1. Thaw DNA Q-Extraction Solution.
For the first time use, aliquot the DNA Q-Extraction solution into smaller volumes. (DNA Q-Extraction Solution has a cloudy appearance).
2. Add your sample to a tube containing 100µL DNA Q-Extraction Solution. Recommended sample sizes are shown in Table 1 of the data sheet.
3. Vortex the tube containing the sample and the DNA extraction solution for 15 sec. Make sure that the sample is completely covered by the DNA Q-Extraction Solution.
4. Transfer the tube to a heat block or a thermal cycler and incubate for

1. 65 °C for 6 min
2. 98 °C for 2 min
3. 4 °C (or cool down on ice)

The DNA extract is now ready for PCR.

Anwendungsbeispiele:

Efficient Amplification of DNA extracts from various mammalian tissue.

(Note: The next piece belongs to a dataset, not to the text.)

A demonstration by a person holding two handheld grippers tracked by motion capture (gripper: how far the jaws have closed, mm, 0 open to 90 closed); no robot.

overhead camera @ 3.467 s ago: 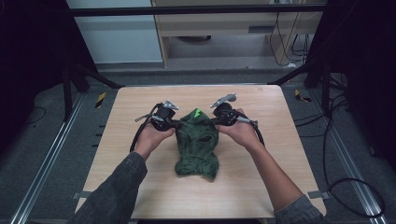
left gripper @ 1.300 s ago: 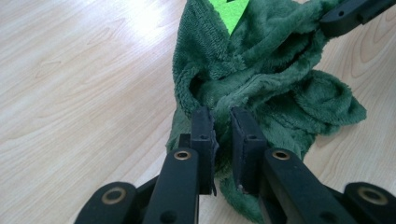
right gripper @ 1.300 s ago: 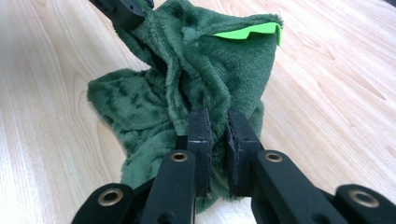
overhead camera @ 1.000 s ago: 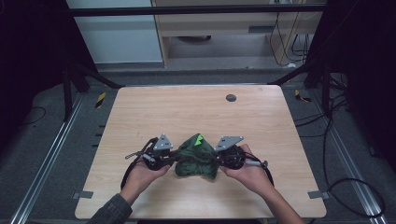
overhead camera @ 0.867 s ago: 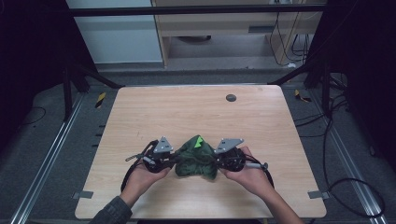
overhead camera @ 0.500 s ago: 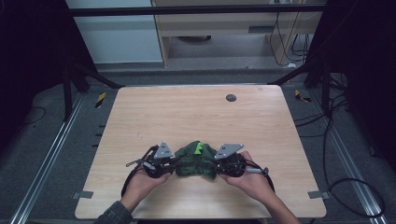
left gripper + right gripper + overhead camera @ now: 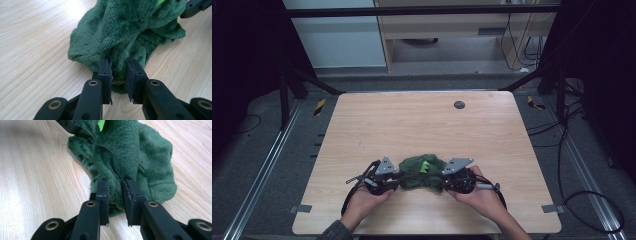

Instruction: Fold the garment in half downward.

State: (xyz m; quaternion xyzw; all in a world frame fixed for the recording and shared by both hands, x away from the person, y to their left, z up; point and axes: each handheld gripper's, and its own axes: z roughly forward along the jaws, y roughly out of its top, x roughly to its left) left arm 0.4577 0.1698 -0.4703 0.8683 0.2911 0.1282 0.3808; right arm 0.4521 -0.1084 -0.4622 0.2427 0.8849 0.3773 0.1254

DNA Q-Extraction Solution was used together with our RedMastermix (M3029 >) to extract and amplify genomic DNA from various mammalian tissues. For DNA extraction, 0.5-10 mg tissue or 20µL salvia was added to 100µL of DNA Q-Extraction Solution.

M: DNA marker Iqon Low DNA Ladder. Lane 1-5: Different mouse tissues as depicted, GAPDH (266 bp). Lane 6: Chicken muscle tissue, HRPT1 (245 bp) and Lane 7: Human saliva, DMD17 (415 bp).

DNA Q-Exctract Solution works over a wide range of sample sizes

In order to investigate the flexibility of DNA Q-Extraction Solution protocol, varying amounts of chicken muscle tissues were added to 100µL of DNA Q-Extraction Solution. The extraction was conducted as specified in the datasheet for DNA Q-Extraction Solution. The extracted DNA was subjected to PCR using the Genaxxon RedMastermix (M3029 >). The results show that the DNA Q-Extraction protocol provides the user with a high degree of flexibility over a wide range of applied sample amount.

M: DNA marker Iqon Low DNA Ladder. Lanes 1-28: Varying amounts (mg) of chicken muscle tissue, HRPT1 (245 bp).